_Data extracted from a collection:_
%%

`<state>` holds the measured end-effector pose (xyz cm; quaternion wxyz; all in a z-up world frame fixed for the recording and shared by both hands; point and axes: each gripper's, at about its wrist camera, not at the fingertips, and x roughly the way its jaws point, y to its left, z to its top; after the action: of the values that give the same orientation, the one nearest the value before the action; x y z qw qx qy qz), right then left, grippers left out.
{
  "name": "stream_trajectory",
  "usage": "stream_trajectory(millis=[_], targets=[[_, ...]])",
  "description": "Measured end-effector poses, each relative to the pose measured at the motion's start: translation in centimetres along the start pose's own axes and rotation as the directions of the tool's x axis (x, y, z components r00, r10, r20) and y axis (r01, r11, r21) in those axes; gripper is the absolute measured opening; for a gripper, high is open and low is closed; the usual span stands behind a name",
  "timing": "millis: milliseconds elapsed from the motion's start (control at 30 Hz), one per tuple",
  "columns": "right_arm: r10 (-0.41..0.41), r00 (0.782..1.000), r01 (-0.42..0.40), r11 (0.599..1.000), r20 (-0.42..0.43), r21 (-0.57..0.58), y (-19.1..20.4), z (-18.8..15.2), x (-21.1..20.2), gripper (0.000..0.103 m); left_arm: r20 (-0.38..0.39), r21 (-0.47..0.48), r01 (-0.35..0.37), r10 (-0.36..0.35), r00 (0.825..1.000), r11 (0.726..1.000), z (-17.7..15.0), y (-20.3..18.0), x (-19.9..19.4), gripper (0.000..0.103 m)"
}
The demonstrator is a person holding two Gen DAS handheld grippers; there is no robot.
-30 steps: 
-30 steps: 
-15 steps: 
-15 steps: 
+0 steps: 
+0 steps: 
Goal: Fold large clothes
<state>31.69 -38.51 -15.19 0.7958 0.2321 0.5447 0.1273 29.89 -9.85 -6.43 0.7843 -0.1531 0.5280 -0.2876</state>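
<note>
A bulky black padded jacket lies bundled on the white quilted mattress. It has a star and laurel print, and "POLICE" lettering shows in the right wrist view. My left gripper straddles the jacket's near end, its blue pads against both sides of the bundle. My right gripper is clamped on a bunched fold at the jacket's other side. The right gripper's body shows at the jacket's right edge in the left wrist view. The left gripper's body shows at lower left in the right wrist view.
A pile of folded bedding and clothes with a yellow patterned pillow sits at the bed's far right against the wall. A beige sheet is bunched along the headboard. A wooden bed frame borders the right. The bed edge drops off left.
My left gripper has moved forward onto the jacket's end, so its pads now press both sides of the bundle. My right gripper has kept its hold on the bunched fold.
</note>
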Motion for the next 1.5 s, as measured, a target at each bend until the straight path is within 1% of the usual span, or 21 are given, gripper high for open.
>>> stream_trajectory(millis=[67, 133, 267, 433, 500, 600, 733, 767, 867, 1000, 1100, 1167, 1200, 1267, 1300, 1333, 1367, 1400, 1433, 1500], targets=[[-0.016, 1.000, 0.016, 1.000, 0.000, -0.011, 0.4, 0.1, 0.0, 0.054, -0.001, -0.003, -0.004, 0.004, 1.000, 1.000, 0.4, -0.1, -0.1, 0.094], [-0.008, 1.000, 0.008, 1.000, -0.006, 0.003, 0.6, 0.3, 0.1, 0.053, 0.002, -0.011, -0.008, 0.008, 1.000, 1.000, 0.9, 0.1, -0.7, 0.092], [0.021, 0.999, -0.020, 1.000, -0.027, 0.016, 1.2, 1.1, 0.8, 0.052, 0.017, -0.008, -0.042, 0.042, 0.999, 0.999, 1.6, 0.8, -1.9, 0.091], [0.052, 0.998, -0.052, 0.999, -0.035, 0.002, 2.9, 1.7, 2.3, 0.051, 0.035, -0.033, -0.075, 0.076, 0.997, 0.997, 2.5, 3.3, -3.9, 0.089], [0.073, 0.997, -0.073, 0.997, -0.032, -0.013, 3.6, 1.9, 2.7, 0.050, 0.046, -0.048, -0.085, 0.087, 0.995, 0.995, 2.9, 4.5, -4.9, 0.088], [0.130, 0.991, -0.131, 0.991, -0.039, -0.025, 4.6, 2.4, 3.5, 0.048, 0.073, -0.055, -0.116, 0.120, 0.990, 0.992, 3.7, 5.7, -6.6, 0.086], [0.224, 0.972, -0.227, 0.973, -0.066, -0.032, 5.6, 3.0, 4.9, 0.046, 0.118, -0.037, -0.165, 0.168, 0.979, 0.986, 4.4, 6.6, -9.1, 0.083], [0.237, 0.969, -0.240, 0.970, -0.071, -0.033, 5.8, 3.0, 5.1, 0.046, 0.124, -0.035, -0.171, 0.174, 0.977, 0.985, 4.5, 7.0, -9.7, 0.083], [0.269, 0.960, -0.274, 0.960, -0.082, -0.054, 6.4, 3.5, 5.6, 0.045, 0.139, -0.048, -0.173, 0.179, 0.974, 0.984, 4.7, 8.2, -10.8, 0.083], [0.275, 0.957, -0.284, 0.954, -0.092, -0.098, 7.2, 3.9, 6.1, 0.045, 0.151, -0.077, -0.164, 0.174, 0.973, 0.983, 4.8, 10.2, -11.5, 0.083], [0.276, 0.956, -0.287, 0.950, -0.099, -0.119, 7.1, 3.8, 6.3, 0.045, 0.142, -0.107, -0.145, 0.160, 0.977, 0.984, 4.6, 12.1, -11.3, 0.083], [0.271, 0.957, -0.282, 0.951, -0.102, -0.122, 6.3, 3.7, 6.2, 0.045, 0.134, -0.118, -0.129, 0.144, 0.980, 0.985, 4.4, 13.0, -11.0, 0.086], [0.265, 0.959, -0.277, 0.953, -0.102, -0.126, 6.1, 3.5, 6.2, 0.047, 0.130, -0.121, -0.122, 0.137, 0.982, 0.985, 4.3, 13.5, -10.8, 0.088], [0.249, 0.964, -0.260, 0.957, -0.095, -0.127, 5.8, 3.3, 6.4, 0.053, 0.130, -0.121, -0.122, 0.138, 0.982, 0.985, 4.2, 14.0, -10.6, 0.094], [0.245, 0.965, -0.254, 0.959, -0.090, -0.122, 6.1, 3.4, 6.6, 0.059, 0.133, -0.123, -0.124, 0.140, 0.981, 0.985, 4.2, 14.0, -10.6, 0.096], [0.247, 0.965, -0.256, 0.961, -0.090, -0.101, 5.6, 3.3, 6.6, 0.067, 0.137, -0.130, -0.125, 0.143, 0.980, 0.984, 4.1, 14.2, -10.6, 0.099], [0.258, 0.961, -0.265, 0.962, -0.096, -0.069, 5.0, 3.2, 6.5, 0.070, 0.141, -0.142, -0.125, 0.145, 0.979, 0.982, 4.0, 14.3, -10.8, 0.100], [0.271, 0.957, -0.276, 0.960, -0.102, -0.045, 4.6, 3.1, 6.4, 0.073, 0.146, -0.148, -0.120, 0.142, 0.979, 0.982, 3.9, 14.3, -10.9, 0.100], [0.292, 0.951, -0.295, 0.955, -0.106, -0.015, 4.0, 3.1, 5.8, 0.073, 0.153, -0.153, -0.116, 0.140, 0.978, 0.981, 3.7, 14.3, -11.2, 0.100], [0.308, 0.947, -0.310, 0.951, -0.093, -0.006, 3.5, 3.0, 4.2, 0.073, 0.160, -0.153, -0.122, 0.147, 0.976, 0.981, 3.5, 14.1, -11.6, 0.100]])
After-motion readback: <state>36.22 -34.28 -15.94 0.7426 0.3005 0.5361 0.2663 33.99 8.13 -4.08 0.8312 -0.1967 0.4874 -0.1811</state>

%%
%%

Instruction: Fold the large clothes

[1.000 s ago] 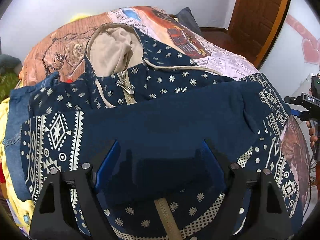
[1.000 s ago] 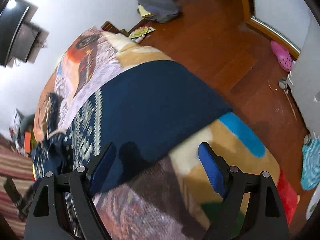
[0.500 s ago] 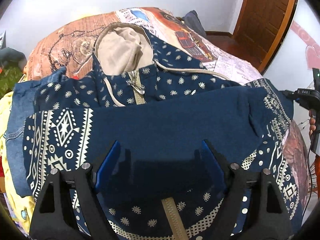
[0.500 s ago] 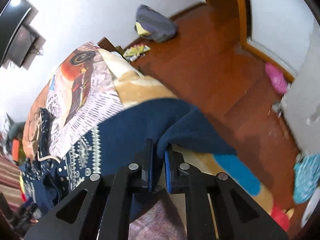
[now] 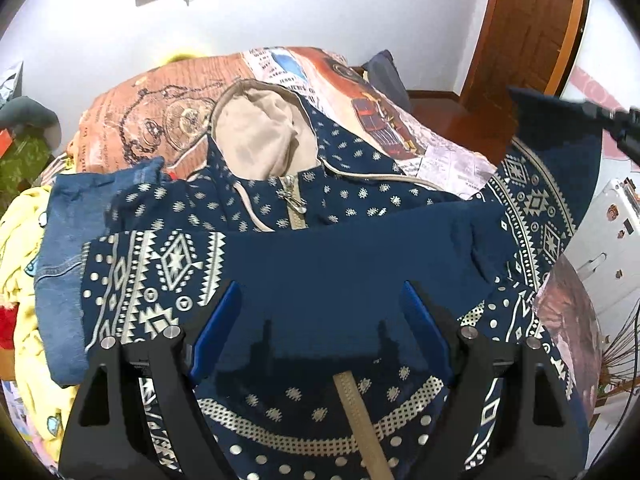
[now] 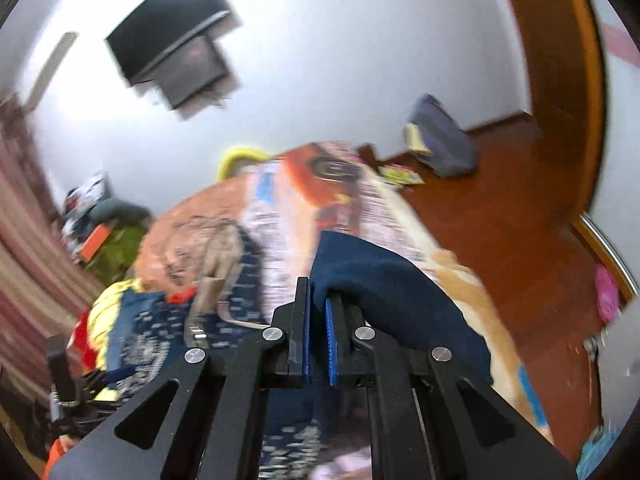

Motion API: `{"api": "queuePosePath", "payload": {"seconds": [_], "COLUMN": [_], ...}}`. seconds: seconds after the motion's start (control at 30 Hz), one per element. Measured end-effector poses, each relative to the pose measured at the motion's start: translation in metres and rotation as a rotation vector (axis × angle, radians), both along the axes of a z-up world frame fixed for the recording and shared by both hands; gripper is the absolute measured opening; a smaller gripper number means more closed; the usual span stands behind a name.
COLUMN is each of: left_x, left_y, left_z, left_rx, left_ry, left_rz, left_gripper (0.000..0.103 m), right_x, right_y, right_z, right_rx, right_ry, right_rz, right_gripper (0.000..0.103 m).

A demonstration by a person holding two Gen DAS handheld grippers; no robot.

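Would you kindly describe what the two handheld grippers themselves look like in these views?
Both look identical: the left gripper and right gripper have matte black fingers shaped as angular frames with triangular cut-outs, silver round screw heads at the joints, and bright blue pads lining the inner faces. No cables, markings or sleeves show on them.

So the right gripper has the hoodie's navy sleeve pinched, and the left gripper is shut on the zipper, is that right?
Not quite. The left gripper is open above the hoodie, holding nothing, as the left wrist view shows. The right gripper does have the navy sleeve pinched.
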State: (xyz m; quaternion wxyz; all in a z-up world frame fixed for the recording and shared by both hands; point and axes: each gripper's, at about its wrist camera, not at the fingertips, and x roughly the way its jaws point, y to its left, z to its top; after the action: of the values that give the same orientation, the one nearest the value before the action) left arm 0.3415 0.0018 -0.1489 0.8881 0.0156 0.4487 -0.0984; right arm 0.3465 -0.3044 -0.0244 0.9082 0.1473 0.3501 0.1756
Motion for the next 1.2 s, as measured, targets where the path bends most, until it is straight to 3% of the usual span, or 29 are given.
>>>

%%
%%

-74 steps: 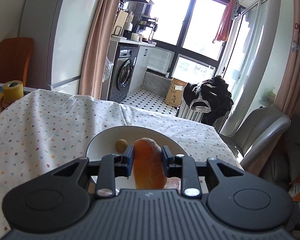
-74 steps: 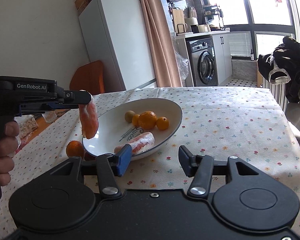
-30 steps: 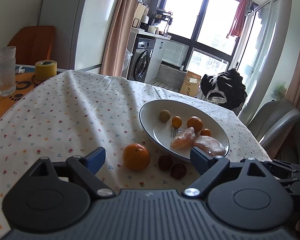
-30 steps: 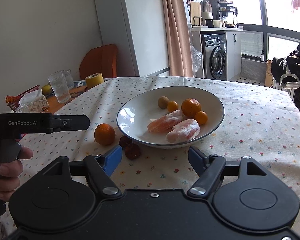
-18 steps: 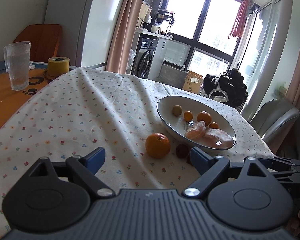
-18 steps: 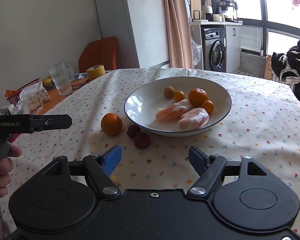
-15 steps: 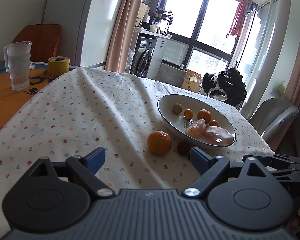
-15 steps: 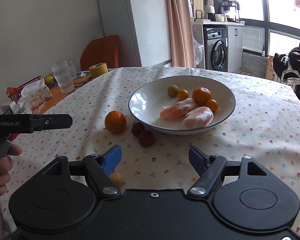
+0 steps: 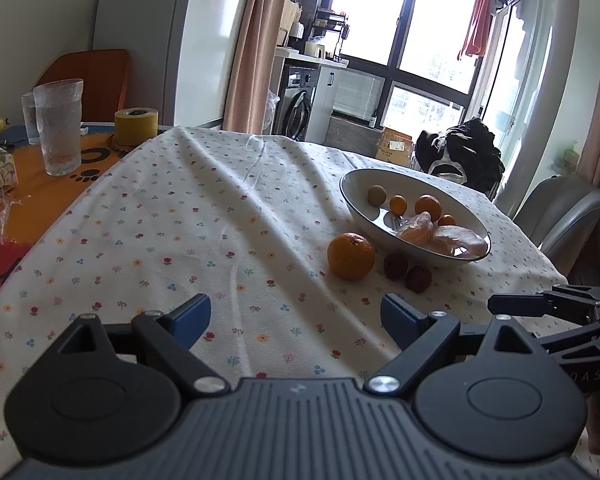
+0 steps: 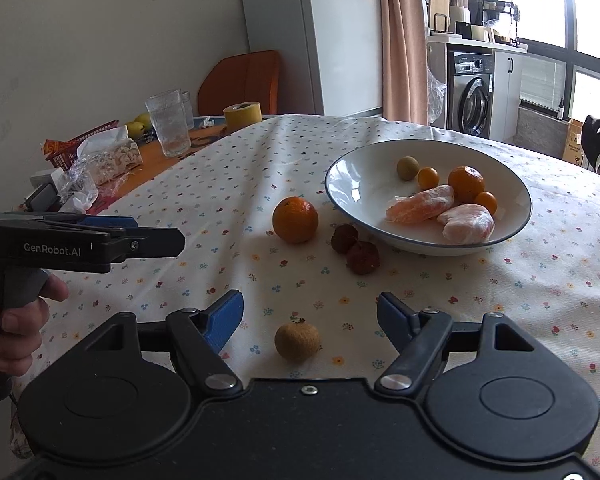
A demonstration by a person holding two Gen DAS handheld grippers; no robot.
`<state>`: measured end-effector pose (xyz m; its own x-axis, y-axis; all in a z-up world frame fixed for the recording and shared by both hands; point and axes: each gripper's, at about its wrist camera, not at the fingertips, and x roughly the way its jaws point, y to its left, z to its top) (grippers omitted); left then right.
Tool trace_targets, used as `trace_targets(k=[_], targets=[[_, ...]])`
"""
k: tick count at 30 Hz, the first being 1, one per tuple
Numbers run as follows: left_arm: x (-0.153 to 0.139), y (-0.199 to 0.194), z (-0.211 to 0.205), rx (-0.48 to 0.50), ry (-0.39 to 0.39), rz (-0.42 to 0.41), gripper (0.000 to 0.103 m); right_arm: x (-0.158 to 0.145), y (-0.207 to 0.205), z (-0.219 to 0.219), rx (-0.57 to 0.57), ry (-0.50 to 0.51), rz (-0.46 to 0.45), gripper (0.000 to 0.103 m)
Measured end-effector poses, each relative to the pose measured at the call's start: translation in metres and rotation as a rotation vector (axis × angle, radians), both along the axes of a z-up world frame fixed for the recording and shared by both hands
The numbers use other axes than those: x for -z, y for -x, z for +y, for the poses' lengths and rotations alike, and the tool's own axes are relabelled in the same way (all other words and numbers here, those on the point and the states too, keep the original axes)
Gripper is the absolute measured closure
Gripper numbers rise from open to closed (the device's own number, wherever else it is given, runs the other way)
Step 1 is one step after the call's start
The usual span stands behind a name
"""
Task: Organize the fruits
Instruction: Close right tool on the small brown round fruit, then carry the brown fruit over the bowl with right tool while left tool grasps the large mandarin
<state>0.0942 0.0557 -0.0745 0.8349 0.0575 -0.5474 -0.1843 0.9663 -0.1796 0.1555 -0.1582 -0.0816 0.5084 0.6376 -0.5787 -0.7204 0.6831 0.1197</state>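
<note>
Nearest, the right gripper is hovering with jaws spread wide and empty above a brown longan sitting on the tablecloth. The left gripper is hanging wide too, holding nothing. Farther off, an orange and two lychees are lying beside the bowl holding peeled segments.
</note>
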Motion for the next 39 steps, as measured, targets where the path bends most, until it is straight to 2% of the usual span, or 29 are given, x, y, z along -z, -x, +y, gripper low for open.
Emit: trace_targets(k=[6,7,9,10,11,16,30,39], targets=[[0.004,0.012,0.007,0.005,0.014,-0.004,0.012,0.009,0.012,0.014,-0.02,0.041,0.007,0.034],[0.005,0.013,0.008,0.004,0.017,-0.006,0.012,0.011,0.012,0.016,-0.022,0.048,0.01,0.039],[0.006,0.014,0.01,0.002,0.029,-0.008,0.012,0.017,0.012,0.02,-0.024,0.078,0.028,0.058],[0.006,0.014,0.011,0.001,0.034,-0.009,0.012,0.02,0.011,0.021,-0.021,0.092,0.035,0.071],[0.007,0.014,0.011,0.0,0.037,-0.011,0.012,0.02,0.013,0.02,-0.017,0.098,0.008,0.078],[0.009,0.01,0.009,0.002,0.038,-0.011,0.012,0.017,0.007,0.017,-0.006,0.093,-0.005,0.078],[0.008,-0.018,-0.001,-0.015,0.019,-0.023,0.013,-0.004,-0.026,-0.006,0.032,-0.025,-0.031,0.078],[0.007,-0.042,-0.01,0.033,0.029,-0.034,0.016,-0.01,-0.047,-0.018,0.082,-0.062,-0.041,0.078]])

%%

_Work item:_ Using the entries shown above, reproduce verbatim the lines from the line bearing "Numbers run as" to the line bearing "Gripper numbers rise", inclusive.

_Response area:_
Numbers run as follows: left_arm: x (-0.153 to 0.139), y (-0.199 to 0.194), z (-0.211 to 0.205), rx (-0.48 to 0.50), ry (-0.39 to 0.39), rz (-0.42 to 0.41), gripper (0.000 to 0.103 m); right_arm: x (-0.158 to 0.145), y (-0.207 to 0.205), z (-0.219 to 0.219), rx (-0.57 to 0.57), ry (-0.50 to 0.51), rz (-0.46 to 0.45), gripper (0.000 to 0.103 m)
Measured end-effector poses, each relative to the pose measured at the call's start: translation in metres and rotation as a rotation vector (axis × angle, radians), both along the axes of a z-up world frame fixed for the recording and shared by both hands
The numbers use other axes than those: x for -z, y for -x, z for +y, for the poses' lengths and rotations alike, and the tool's own axes are relabelled in the same way (all other words and numbers here, those on the point and the states too, keep the original axes)
Gripper is the absolute measured closure
Gripper numbers rise from open to closed (the device's own number, wherever else it is given, runs the other way)

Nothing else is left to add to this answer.